§ **Work request**: Nothing but the lines from the first line of the records below to the line holding "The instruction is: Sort" belongs in the answer, copied exactly and without pictures.

§ **Dataset excerpts**:
##############################

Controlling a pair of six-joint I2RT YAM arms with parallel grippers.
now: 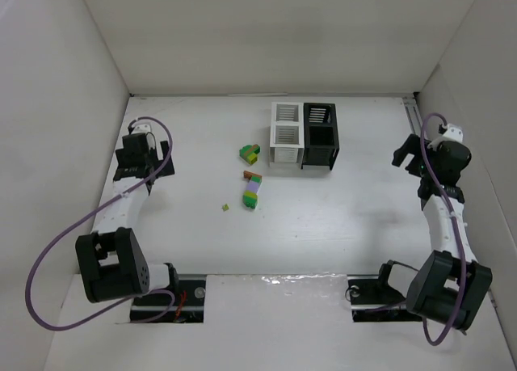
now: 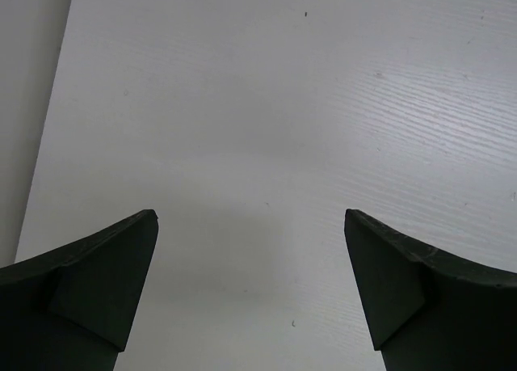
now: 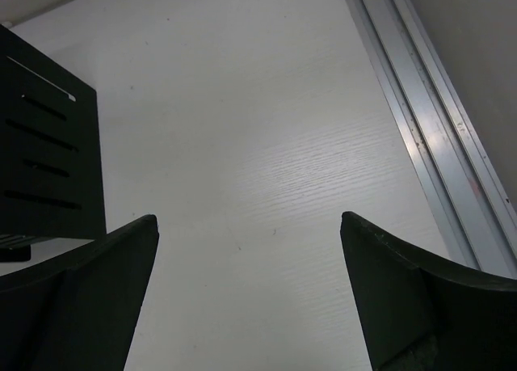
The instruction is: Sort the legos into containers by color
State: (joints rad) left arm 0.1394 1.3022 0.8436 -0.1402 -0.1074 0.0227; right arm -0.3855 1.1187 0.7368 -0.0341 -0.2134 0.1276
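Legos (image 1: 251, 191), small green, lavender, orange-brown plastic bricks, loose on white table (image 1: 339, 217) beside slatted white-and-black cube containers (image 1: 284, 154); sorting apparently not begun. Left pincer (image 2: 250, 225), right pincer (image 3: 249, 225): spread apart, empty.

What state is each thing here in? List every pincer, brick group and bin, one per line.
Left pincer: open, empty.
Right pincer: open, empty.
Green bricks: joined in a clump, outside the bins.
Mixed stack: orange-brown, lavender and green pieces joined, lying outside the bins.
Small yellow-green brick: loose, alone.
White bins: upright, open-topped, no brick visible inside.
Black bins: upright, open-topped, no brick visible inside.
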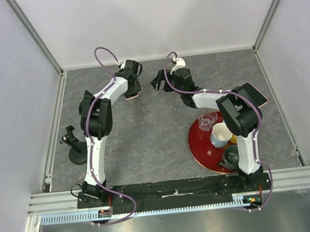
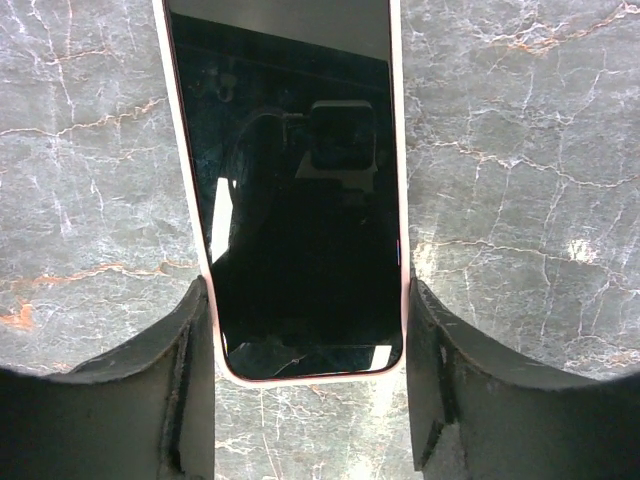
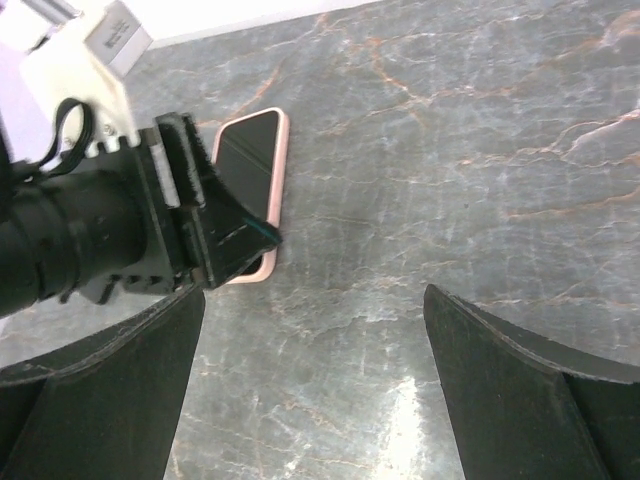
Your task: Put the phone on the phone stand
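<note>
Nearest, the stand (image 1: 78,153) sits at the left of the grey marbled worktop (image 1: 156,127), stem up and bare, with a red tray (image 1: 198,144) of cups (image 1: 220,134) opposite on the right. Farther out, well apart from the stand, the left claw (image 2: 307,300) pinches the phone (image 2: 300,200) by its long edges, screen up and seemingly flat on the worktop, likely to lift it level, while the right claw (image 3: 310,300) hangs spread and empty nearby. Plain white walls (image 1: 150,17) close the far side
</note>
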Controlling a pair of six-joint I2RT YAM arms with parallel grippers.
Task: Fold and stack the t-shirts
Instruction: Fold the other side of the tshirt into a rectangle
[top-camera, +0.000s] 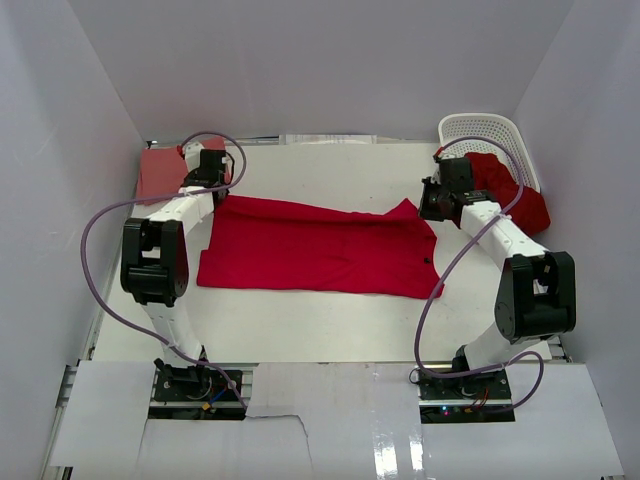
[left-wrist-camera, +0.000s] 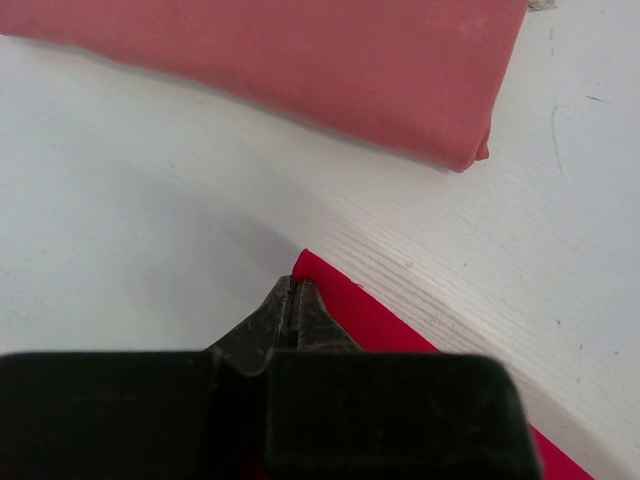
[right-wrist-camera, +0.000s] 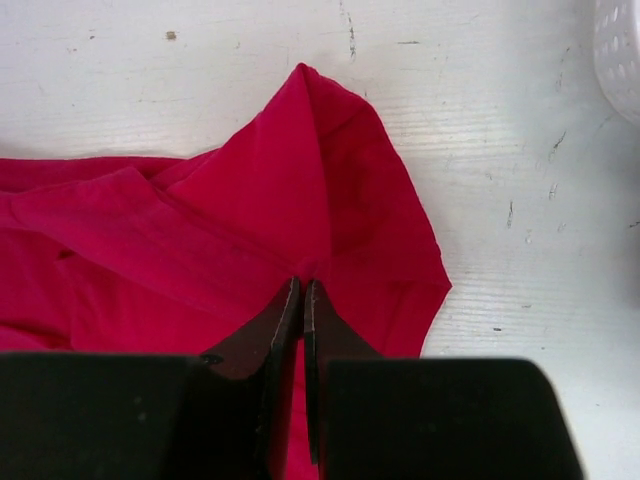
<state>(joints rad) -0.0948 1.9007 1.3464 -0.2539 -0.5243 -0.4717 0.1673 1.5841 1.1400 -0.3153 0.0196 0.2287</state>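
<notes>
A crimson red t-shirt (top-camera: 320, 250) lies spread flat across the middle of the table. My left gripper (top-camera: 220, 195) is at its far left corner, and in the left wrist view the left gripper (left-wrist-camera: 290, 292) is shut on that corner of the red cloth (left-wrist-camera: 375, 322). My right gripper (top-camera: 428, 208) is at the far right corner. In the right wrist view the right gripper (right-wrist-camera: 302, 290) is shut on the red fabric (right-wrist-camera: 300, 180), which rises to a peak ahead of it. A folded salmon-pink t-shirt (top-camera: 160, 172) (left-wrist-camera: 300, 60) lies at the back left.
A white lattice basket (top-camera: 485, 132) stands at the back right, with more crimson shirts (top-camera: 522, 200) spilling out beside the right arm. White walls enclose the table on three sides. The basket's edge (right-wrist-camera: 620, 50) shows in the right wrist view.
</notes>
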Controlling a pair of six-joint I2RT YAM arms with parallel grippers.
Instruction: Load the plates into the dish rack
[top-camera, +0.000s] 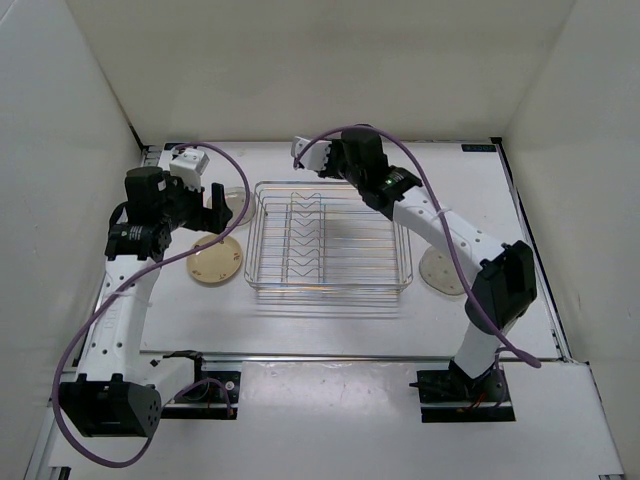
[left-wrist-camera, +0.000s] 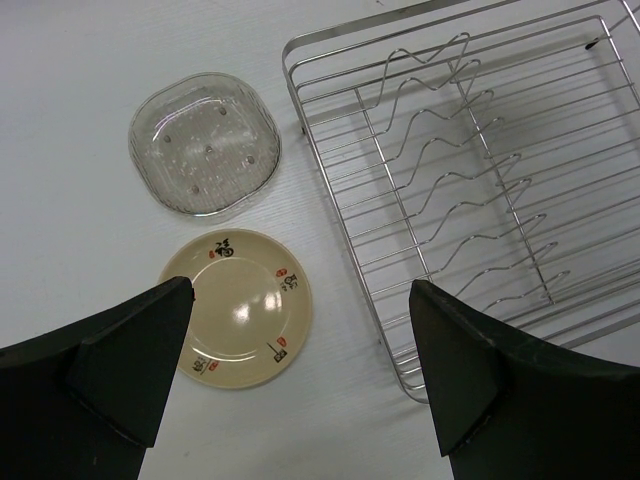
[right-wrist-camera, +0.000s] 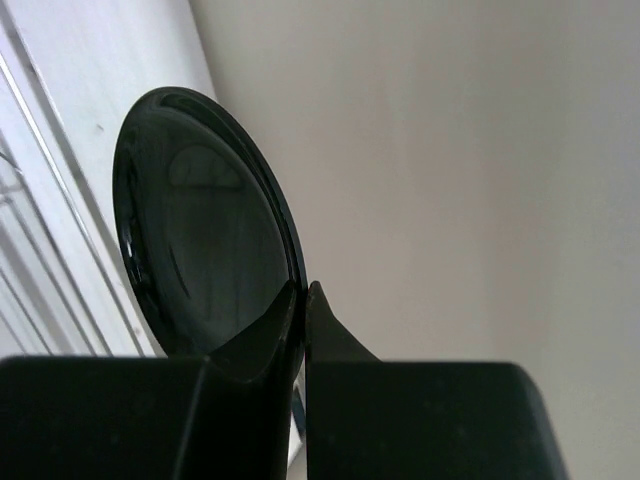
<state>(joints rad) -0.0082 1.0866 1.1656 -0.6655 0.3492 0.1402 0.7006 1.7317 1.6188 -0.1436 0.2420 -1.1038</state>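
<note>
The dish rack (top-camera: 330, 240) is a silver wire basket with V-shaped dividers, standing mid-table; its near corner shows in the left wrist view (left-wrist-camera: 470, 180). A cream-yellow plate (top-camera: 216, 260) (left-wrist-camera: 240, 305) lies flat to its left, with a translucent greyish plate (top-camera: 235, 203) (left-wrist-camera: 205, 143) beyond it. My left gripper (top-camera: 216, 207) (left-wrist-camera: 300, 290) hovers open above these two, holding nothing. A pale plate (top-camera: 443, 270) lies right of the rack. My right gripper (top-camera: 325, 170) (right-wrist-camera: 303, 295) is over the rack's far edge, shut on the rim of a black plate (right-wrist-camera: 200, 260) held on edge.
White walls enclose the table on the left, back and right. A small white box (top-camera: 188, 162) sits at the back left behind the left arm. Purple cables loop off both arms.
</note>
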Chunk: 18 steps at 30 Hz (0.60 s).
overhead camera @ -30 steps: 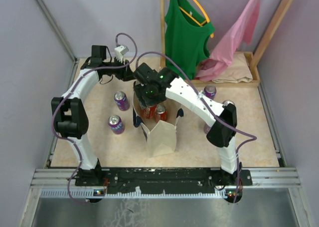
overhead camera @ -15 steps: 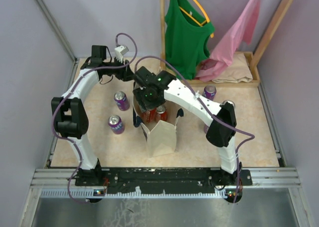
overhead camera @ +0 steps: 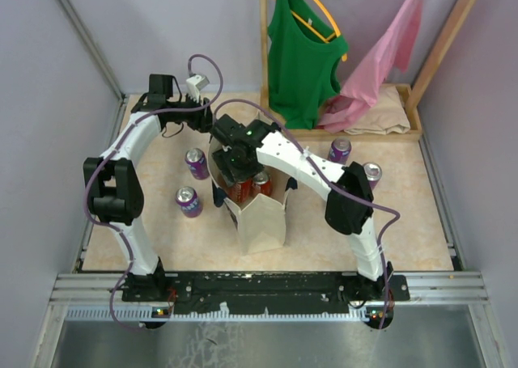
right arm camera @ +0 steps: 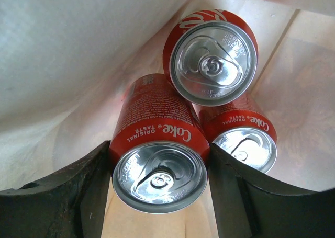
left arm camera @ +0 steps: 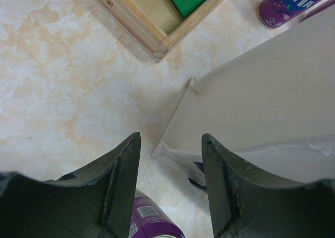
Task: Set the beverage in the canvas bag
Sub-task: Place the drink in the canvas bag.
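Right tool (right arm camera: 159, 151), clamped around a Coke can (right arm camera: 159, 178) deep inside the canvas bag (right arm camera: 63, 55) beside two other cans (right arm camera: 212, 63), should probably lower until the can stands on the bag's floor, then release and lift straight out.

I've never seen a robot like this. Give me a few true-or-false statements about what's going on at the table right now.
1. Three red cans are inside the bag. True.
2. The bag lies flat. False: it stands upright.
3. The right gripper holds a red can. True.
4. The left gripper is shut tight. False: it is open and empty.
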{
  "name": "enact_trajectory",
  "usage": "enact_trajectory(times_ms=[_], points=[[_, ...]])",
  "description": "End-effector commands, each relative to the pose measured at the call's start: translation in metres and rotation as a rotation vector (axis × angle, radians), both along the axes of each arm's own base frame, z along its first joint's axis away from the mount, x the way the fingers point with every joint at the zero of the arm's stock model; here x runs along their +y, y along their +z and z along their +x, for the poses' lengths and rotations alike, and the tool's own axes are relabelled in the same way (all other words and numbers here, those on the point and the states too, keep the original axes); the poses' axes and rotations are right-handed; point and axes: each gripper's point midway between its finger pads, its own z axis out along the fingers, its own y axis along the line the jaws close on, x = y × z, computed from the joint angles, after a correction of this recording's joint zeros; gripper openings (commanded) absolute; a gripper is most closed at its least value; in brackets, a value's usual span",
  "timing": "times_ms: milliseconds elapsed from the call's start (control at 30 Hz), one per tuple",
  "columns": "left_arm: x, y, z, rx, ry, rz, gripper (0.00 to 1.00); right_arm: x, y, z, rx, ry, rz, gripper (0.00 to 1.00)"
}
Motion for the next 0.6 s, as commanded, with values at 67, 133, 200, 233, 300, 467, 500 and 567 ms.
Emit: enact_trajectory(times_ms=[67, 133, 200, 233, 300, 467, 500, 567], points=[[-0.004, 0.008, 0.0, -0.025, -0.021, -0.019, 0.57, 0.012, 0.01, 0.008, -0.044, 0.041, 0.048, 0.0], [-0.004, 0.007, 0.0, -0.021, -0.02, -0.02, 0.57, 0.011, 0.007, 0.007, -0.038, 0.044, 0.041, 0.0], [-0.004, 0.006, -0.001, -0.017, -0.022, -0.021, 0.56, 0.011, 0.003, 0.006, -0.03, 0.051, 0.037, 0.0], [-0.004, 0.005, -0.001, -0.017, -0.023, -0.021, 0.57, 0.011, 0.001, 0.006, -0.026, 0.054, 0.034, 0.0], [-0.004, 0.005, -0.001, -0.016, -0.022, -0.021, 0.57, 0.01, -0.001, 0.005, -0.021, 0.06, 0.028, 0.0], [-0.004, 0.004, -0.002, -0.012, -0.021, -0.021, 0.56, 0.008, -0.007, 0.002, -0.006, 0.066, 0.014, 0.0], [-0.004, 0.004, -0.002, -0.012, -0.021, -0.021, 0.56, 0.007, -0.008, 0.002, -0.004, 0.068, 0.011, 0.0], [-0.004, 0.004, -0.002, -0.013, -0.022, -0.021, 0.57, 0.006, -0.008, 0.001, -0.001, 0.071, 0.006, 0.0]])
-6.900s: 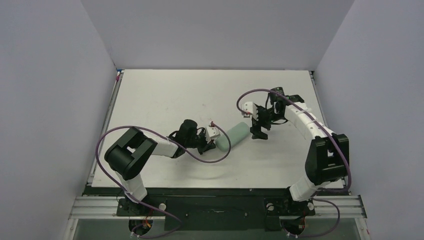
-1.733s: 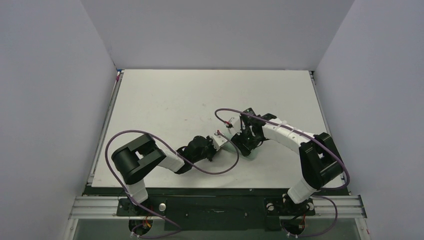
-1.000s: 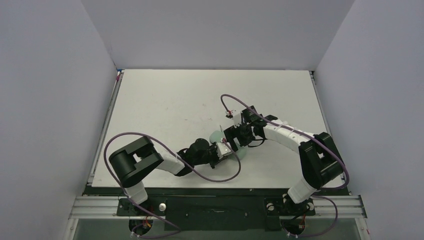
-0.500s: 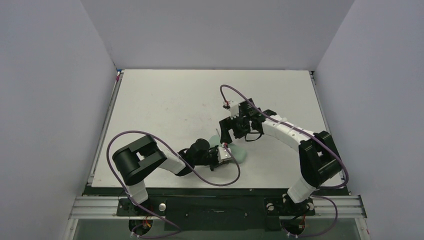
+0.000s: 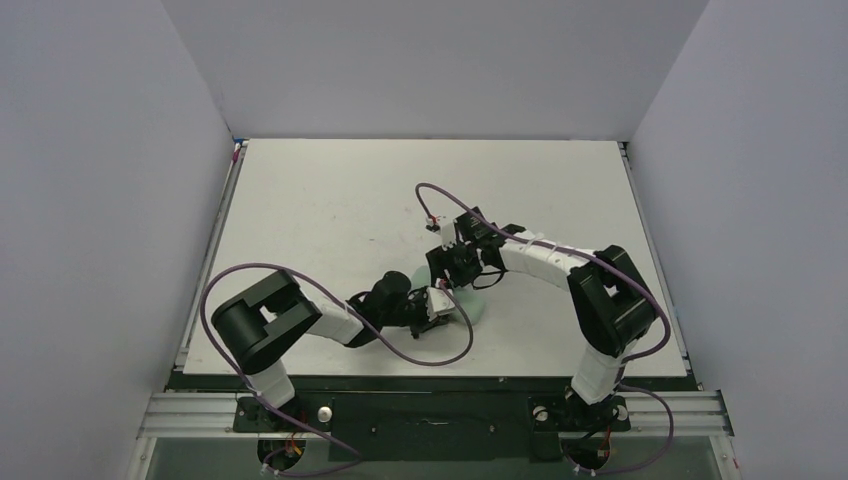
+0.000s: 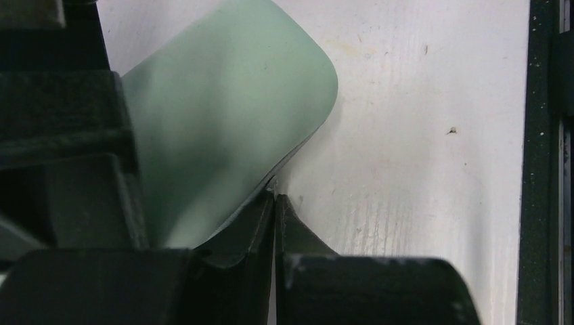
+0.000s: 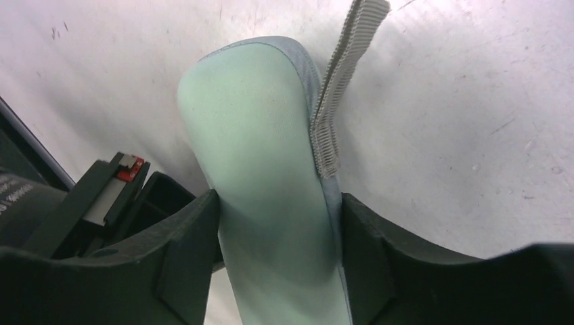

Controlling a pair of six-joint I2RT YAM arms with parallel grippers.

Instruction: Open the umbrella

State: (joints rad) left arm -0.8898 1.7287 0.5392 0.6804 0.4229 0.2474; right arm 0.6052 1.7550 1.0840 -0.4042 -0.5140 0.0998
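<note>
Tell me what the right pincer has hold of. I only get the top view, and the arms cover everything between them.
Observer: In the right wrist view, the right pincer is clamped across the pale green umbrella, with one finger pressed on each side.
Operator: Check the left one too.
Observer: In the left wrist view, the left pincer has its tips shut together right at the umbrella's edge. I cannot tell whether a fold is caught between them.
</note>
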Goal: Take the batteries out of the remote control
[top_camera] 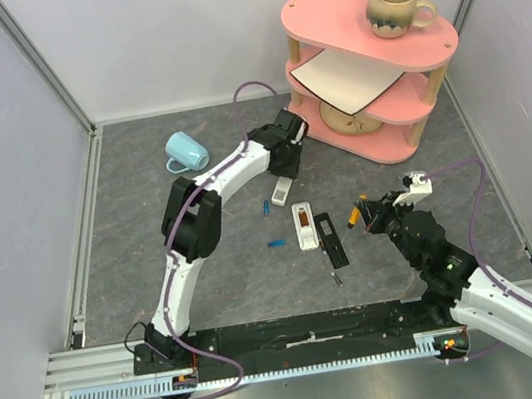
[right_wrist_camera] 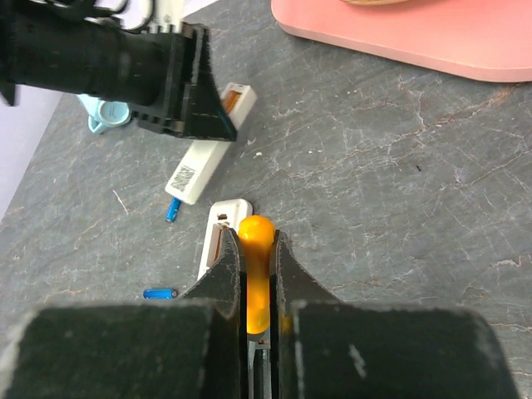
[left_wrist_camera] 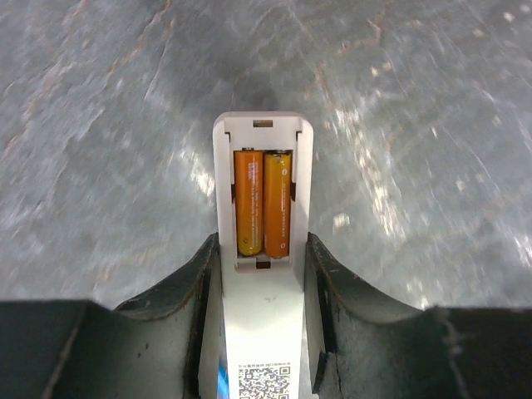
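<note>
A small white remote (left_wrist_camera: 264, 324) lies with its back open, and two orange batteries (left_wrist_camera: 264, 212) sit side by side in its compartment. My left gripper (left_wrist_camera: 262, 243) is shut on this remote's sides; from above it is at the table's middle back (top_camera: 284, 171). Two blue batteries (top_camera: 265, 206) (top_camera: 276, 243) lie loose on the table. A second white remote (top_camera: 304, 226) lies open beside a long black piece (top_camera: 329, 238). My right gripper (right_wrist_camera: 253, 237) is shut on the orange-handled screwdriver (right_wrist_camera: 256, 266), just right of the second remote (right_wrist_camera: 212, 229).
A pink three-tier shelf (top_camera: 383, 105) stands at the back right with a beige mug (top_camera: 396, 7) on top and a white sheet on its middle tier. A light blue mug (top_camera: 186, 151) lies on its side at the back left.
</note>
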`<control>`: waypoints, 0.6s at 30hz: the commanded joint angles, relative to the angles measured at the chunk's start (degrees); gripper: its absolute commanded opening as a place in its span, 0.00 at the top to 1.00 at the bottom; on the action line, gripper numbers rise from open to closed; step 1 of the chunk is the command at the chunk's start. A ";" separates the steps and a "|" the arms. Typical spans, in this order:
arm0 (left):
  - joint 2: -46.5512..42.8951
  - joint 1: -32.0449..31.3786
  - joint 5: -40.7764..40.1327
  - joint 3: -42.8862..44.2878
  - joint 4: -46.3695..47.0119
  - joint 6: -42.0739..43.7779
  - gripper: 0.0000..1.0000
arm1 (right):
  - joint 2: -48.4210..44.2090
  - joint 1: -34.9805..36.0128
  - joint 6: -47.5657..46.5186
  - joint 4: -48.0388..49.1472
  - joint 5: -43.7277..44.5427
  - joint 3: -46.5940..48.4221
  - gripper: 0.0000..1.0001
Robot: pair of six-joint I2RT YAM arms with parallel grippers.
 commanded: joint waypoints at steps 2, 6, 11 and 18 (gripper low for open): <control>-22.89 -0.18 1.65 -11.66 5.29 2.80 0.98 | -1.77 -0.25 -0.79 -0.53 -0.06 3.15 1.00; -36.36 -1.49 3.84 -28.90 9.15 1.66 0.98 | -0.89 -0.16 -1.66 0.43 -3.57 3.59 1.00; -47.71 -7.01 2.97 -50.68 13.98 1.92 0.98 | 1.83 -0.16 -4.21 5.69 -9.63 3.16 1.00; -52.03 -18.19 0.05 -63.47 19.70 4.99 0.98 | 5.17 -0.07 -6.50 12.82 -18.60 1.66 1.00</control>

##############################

§ **Solution to the exercise**:
Controlling a pair of six-joint I2RT YAM arms with parallel grippers.
now: 
now: 
now: 
The instruction is: Sort the legos into containers by color

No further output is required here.